Obama embraced a strategy known as “strategic patience” – the idea of keeping North Korea at arm’s length and hoping international sanctions might weaken Kim’s grip on power. Some criticized the approach policy as doing too little to address the problem, but it was the opposite of preparing for a war.
It was Trump who, in mid-2017, began rattling the saber with Kim, threatening to bring “fire and fury” on North Korea and touting his bigger “button,” a reference to the United States’ larger nuclear arsenal. Kim responded by at one point calling Trump a "dotard."
“He’s hyping what actually happened,” said Harry Kazianis with the Washington-based Center for the National Interest. “I think almost every U.S. administration has weighed military strikes.”
Give them nothing
Trump has tried to rebuff his critics by saying he has given North Korea nothing in exchange for better relations. But foreign policy experts say the U.S. has delivered to Kim a degree of legitimacy through the joint summits. And they point to the fact that the U.S. military suspended joint training operations with South Korea last year.
The military exercises, which often involve ships, aircraft and thousands of troops, have been conducted for decades on the Korean Peninsula – sometimes in response to North Korean rhetoric or actions. In 2016, B-52 and B-1B bombers flew in the region after North Korean nuclear tests, according to the Congressional Research Service.
Some training has continued, but the U.S. has canceled a series of large-scale exercises since the first summit.
"I gave that up," Trump said in Vietnam in Thursday.
Pentagon officials say the exercises are crucial to maintain the readiness of U.S. and South Korean forces, but the drills have been suspended before – and quickly restarted. The Clinton administration paused the training between 1994 and 1996 in an effort to pave the way for diplomatic talks with North Korea.

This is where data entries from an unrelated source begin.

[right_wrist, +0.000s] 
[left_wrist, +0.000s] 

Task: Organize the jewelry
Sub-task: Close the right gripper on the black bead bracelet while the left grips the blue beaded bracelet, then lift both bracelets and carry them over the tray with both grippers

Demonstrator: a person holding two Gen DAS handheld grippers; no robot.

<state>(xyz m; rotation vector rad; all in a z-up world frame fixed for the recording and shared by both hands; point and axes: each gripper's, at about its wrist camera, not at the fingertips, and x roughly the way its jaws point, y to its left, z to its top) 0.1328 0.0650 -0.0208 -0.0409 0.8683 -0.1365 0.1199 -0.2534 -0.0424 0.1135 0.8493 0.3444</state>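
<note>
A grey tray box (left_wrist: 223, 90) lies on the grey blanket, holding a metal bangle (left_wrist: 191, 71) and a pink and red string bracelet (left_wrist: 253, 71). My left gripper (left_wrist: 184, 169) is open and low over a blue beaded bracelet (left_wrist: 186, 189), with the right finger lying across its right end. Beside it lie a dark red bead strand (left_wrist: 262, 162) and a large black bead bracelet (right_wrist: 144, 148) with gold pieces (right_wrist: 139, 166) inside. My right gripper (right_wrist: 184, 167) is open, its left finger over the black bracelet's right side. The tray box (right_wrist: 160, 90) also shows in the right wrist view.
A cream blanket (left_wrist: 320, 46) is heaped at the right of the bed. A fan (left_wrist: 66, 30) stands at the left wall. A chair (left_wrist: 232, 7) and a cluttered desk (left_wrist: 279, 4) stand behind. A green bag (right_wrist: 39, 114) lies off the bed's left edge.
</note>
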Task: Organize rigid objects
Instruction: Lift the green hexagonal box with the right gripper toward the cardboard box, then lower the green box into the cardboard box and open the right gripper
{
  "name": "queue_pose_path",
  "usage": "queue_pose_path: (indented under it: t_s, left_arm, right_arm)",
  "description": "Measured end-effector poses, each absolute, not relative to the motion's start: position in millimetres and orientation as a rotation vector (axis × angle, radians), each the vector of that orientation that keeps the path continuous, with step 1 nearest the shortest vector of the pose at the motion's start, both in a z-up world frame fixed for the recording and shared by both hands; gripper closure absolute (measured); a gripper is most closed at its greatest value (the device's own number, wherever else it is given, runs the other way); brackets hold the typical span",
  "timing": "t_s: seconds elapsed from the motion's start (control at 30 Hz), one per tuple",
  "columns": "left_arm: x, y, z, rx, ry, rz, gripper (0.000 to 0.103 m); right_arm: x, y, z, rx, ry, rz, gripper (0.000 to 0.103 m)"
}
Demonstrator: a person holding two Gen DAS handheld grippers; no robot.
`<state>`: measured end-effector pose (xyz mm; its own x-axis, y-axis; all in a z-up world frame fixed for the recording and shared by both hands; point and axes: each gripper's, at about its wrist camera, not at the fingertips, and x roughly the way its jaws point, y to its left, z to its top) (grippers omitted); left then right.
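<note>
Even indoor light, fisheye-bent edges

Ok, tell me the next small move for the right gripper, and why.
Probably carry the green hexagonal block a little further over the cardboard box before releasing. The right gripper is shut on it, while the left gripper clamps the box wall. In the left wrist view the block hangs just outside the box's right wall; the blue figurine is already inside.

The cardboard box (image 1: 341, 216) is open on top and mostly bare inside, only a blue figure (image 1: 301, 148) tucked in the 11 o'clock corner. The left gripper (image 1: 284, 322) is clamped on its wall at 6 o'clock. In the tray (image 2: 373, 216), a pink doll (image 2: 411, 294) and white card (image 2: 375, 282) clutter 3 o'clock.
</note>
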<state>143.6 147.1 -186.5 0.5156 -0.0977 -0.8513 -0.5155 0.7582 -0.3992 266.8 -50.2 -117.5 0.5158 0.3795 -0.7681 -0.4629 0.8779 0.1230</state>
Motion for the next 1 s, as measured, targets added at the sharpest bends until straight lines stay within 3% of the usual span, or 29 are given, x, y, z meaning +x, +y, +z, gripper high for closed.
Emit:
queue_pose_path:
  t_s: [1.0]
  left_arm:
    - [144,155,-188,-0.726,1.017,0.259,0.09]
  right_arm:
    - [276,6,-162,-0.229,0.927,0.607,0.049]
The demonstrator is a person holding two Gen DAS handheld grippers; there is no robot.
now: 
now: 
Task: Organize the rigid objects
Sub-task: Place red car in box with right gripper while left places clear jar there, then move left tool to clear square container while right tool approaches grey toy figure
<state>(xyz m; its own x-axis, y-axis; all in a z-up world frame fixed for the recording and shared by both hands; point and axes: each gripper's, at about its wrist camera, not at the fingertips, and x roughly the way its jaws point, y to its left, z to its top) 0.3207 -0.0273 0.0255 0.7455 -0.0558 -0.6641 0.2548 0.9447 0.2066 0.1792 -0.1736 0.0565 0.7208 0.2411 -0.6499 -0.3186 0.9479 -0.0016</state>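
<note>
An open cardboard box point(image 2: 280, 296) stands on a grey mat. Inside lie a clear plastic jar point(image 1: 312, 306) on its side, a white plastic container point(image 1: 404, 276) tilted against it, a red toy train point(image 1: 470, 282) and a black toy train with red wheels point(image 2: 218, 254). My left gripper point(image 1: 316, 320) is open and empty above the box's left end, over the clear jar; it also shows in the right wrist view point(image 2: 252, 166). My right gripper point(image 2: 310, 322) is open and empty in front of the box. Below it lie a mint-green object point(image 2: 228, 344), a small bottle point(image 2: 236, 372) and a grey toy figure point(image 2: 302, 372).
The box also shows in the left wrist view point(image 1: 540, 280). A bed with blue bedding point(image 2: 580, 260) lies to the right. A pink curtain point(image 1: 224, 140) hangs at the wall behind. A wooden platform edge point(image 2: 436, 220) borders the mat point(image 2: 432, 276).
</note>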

When those efforts failed, the exercises resumed.
Trump has described the move as a "cost-saving measure," and he said in Vietnam that each exercise cost $100 million. Trump fell back on another argument, suggesting Thursday that South Korea did not reimburse the United States for its military costs. In fact, South Korea spends hundreds of millions of dollars a year reimbursing Washington for the presence of U.S. troops on the Korean Peninsula.